(Task statement) From the line with "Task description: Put" down to the final line of the material, please transcribe everything exactly, but leave the pictures out.

(Material provided)
══════════
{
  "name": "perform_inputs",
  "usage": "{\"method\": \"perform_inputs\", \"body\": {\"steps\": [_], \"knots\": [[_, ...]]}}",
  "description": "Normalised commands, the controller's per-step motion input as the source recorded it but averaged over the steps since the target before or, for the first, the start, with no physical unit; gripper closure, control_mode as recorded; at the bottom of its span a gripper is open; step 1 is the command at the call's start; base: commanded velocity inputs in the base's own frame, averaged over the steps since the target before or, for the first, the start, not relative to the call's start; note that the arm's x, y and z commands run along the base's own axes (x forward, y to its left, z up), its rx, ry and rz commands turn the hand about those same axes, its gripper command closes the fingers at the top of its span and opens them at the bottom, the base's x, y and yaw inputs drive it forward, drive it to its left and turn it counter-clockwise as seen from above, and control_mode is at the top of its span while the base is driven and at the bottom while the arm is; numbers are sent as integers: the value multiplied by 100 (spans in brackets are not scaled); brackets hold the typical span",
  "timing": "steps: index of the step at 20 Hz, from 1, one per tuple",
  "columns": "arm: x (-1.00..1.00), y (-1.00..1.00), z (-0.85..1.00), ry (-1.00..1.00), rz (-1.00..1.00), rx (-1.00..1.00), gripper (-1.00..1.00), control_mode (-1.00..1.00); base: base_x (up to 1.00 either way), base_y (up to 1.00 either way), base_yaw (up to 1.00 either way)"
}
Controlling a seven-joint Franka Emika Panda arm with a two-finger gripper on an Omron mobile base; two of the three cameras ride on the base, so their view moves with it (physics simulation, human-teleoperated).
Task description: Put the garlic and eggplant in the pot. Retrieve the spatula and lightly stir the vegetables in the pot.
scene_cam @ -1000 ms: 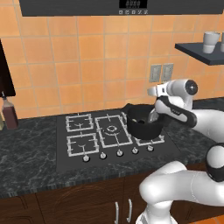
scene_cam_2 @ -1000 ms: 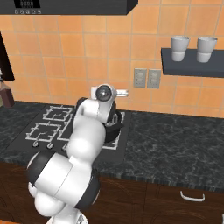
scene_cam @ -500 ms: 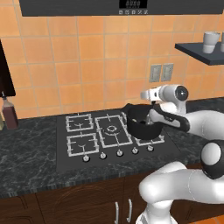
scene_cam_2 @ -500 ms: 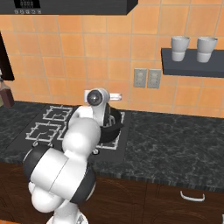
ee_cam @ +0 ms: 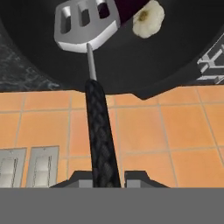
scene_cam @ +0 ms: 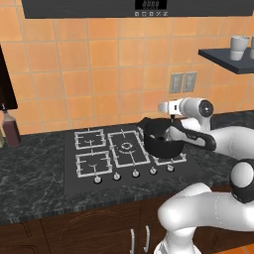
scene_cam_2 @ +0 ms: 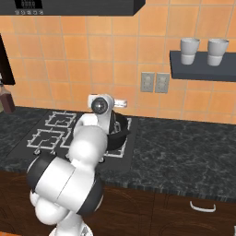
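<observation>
The black pot stands on the stove's right front burner, and it also shows past my arm. My gripper is shut on the spatula's black handle and hangs just above the pot's back rim. The spatula's silver slotted head reaches down into the pot. Beside the head lies the pale garlic, touching the dark purple eggplant, which is cut off by the frame's edge.
The gas stove has free grates on its left and a row of knobs in front. A brown bottle stands far left. A shelf with cups and wall outlets lie to the right.
My hand with the spatula has swung slightly left over the pot and a little back again. The pot has not moved.
</observation>
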Motion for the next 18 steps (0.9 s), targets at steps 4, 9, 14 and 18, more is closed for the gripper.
{"method": "perform_inputs", "body": {"steps": [4, 9, 14, 18], "knots": [[8, 0, 43, -1, 0, 9, 100, -100, 0, 0, 0], [5, 0, 39, 0, 0, 5, 100, -100, 0, 0, 0], [0, 0, 31, 0, 0, 3, 100, -100, 0, 0, 0], [0, 0, -6, -1, -3, 2, 100, -100, 0, 0, 0]]}}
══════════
(Output for this exercise)
Task description: Put the garlic and eggplant in the pot. Retrieve the spatula and lightly stir the vegetables in the pot.
scene_cam @ -1000 ms: 
scene_cam_2 @ -1000 ms: 
scene_cam @ -500 ms: 
scene_cam_2 @ -500 ms: 
ee_cam @ +0 ms: 
scene_cam @ +0 ms: 
scene_cam_2 @ +0 ms: 
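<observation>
The black pot stands on the stove's right front burner, and it also shows past my arm. My gripper is shut on the spatula's black handle and hangs just above the pot's back rim. The spatula's silver slotted head reaches down into the pot. Beside the head lies the pale garlic, touching the dark purple eggplant, which is cut off by the frame's edge.
The gas stove has free grates on its left and a row of knobs in front. A brown bottle stands far left. A shelf with cups and wall outlets lie to the right.
My hand with the spatula has swung slightly left over the pot and a little back again. The pot has not moved.
</observation>
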Motion for the next 18 steps (0.9 s), targets at steps 4, 9, 14 and 18, more is closed for the gripper.
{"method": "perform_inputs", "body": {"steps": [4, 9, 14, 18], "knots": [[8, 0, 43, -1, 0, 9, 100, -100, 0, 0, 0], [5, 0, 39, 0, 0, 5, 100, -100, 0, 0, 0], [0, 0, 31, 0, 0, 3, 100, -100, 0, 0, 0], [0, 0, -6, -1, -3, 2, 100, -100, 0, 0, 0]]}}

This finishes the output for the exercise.